The bill would aid New Jersey, specifically, in a number of ways, he said in a recent release. In all, $17 billion would be allocated for Community Development Block Grants, which would help rebuilding homes, buildings and public infrastructure not covered by FEMA. An additional $12 billion would be used to rebuild and improve transportation infrastructure and $5.3 billion would be put towards flood mitigation as part of a Coastal Recovery and Flood Control plan.  

“This is a comprehensive disaster relief bill that will help New Jersey and other states recover and rebuild smarter and stronger after Superstorm Sandy.  This bill provides funding for proven federal programs that will help rebuild and strengthen New Jersey's shore, transportation network, and support residents and small businesses that need help,” Lautenberg said in a release.

Support for aid and legislation as a result of Sandy has, in many cases, been bipartisan, another aspect of post-Sandy politics that’s causing some consternation for Lonegan. The de facto leader of the state’s Tea Party movement – Americans for Prosperity has organized Tea Party rallies and backed Tea Party candidates – Lonegan has remained a dogged fiscal conservative since taking up the mantel of AFP state director.

His call to congress to refuse Sandy aid hasn’t been shared by many, publicly at least. Bayshore Tea Party founder Barbara Gonzalez did not object entirely to Sandy aid but said in an email that her concern, like Lonegan’s, is where the money will go and what it will be used for.

Gonzalez, whose home received flood damage during Sandy, also acknowledged that taxes would likely have to go up in order to pay for the aid package, an idea she would be more comfortable with if it weren’t for already high tax rates, she sad.

“(O)ur taxes are going to go up to pay for the damage,” she wrote in an email. “Now, I understand that the damage was very extensive and it has to be paid for, but for Gods [sic] sake, our taxes are already outrageous.”

Lonegan said things need to slow down on the funding front.

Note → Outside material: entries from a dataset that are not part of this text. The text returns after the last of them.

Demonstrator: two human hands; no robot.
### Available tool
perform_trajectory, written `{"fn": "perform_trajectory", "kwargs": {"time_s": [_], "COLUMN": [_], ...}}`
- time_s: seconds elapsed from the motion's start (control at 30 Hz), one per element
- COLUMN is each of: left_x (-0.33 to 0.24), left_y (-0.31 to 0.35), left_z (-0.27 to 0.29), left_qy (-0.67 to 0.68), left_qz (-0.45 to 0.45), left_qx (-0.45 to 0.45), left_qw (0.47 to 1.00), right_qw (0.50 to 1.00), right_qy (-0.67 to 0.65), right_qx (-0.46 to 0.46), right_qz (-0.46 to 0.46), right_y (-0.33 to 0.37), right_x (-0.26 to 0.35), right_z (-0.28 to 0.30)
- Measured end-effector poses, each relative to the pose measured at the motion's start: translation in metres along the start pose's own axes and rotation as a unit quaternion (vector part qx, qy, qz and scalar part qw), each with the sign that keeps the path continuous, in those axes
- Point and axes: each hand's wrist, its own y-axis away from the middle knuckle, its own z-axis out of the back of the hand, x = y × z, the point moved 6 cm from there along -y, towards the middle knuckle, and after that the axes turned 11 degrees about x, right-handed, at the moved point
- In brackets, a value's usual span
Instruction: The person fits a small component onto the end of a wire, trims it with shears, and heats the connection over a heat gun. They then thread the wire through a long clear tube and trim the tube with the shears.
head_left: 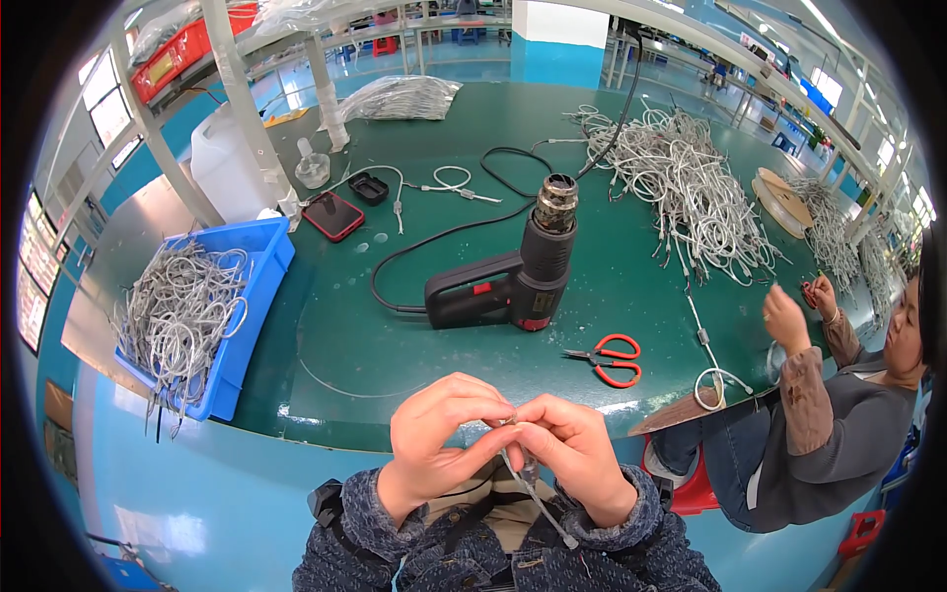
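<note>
Just past the table's front edge, my left hand (444, 434) and my right hand (572, 454) meet with fingertips pinched on a thin grey cable (546, 515). Its loose end hangs down between my wrists, and the part between my fingers is mostly hidden. A black heat gun (546, 259) stands beyond my hands with its metal nozzle pointing up and its handle to the left. Scissors with red handles (617, 361) lie to the right of the heat gun. Left of my hands, a thin pale strand (330, 385) curves across the green tabletop (395, 345).
A blue bin (271, 286) of grey cables stands at the left. Near it lie a red-edged phone (333, 216) and a small black tray (368, 187). A large cable pile (681, 187) and a spool (782, 202) occupy the right, where a co-worker (838, 414) sits.
</note>
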Motion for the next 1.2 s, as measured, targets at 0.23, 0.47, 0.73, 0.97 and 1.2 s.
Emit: {"fn": "perform_trajectory", "kwargs": {"time_s": [0.23,0.47,0.73,0.97,1.2], "left_x": [-0.001,0.003,0.002,-0.015,-0.013], "left_y": [-0.001,0.0,-0.006,-0.011,0.0], "left_z": [-0.002,0.0,0.004,0.003,-0.006], "left_qy": [-0.004,0.065,-0.008,-0.153,-0.081], "left_qz": [-0.019,0.085,0.111,0.053,0.091], "left_qx": [-0.001,-0.024,-0.011,-0.013,-0.063], "left_qw": [1.0,0.994,0.994,0.987,0.991], "right_qw": [1.0,0.997,0.998,0.99,0.987], "right_qy": [0.026,0.056,0.004,-0.086,-0.074], "right_qx": [-0.009,-0.035,-0.054,-0.055,-0.07], "right_qz": [-0.003,0.048,0.044,0.093,0.124], "right_y": [-0.001,-0.004,-0.011,-0.016,-0.015], "right_x": [0.002,0.002,-0.015,-0.024,-0.016], "right_z": [0.002,0.004,0.012,0.013,0.01]}}
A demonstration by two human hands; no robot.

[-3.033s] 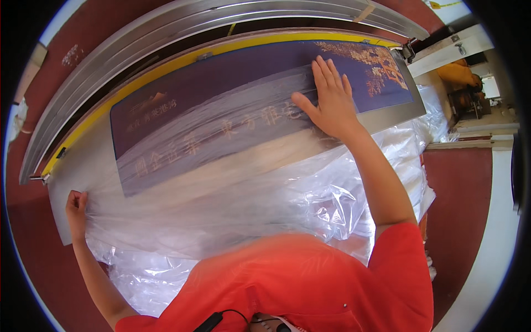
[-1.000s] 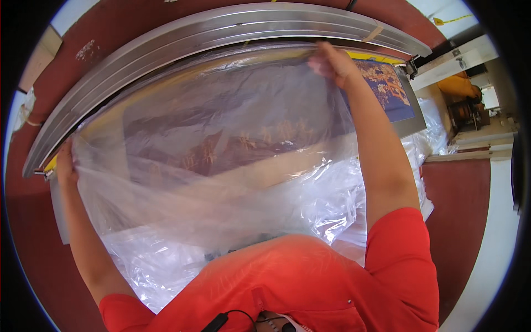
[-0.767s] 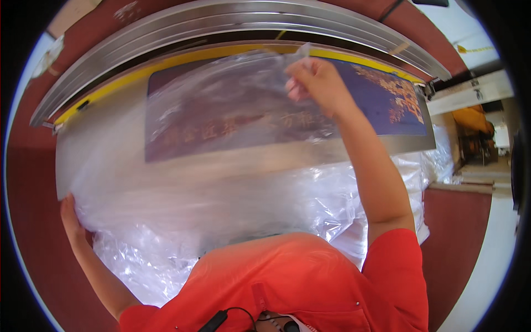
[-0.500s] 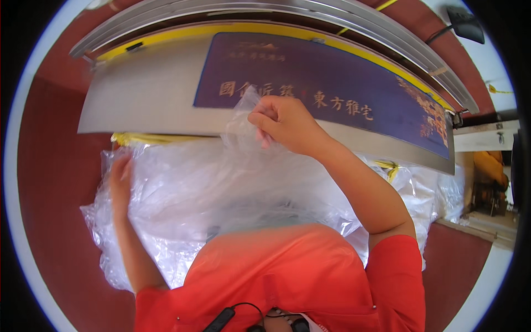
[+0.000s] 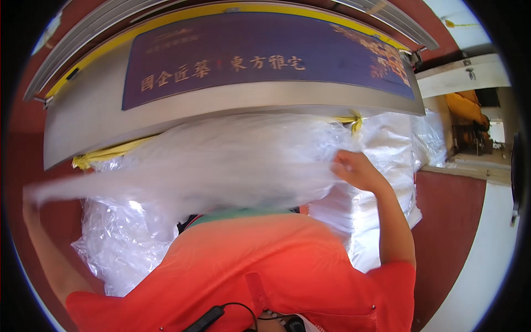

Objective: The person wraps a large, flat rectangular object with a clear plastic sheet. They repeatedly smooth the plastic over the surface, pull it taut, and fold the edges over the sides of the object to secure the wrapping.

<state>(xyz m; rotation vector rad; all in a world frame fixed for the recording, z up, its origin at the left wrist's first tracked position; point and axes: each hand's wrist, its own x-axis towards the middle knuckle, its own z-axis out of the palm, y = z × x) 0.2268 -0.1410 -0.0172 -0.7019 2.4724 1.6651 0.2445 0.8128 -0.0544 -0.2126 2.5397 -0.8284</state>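
R hand [image 5: 357,169] is curling fingers shut, pinching one end of a plastic sheet [image 5: 221,180]; L hand [image 5: 29,199], blurry, is gripping the other end, exact finger pos. unclear. Sheet's stretching betw. hands, btwn. red shirt [image 5: 265,254] & blue-printed gray panel [image 5: 332,98].

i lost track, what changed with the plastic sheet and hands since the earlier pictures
The plastic sheet has come off the blue panel toward the red shirt. The right hand, earlier flat over the panel, drew back and grips the sheet; the left hand swung outward. The panel stays on the grey board.
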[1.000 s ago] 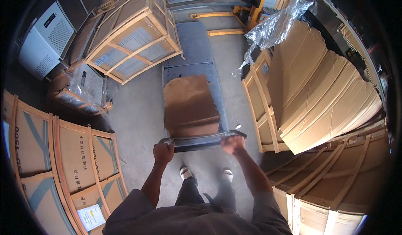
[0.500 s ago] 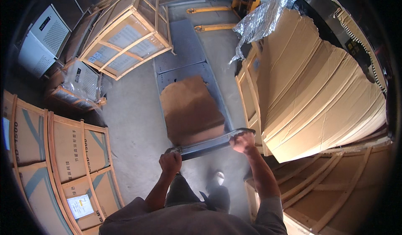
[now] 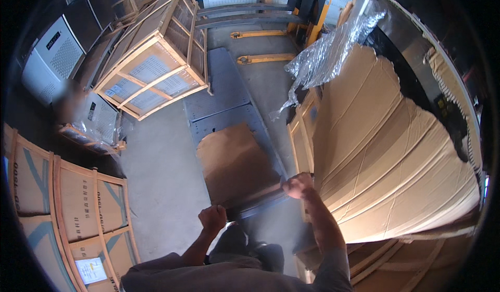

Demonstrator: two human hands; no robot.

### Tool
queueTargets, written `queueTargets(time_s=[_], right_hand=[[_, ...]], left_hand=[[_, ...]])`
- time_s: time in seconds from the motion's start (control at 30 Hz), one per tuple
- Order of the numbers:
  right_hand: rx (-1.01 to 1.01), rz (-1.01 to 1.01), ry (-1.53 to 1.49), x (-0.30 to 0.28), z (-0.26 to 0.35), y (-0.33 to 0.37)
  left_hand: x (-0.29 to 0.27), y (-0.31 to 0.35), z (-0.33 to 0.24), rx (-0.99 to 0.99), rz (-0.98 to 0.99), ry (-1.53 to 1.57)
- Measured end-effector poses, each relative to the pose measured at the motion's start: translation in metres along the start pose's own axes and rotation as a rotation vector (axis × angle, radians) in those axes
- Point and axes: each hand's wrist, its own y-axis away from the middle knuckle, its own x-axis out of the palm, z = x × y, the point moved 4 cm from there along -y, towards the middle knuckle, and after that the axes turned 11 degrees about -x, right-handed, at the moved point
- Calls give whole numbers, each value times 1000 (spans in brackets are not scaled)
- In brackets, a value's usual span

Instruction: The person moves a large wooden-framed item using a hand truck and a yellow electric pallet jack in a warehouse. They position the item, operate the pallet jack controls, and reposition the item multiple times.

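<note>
The ends of a dark push handle (image 3: 258, 204) are hidden inside the person's curled left hand (image 3: 212, 218) and right hand (image 3: 298, 185), each wrapped around it, and one brown cardboard piece (image 3: 237, 156) covers much of the near half of the blue-grey cart (image 3: 214, 78), mid-scene. Far right, one lift truck (image 3: 317, 10) — cut off above — shows two yellow legs (image 3: 268, 58); nearer right, one big torn cardboard sheet (image 3: 396, 151) partly hides a wooden crate (image 3: 302, 130).

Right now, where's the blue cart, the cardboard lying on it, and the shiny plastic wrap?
Blue platform cart (image 3: 215, 83), head view: bare far panel.
Cardboard sheet (image 3: 237, 157), head view: middle of its top.
Shiny plastic wrap (image 3: 330, 60), head view: its crumpled middle.
</note>
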Motion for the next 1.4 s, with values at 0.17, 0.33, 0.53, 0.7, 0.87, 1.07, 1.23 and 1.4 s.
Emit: queueTargets(time_s=[0.17,0.33,0.53,0.7,0.87,1.07,1.23,1.4], right_hand=[[-57,10,-15,-24,-13,-34],[-219,-244,38,-22,-42,-85],[-544,-965,-225,-31,-78,-156],[-391,-103,193,-45,-76,-246],[-376,-267,158,-89,-62,-308],[-185,67,90,-106,-40,-400],[-227,25,105,-141,4,-446],[-238,68,36,-152,57,-484]], left_hand=[[3,-34,-10,52,-35,144],[2,-87,-19,15,-85,132],[-16,-169,-35,-73,-207,135],[-39,-237,-36,1,-312,178],[-46,-316,-13,-127,-296,129],[-59,-410,30,-53,-256,135],[-88,-471,65,-107,-266,209],[-115,-519,115,-91,-275,238]])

Developing an aid package that works is possible, he said, though he declined to say how much would be appropriate, though it requires much, much more scrutiny. It’s a job our government just isn’t capable of, especially with Democrats and Republicans working in concert, he said.

“(Spending) is out of control,” he said. “Whenever you see Democrats and Republicans put their arms around one another, hold on to your wallet.”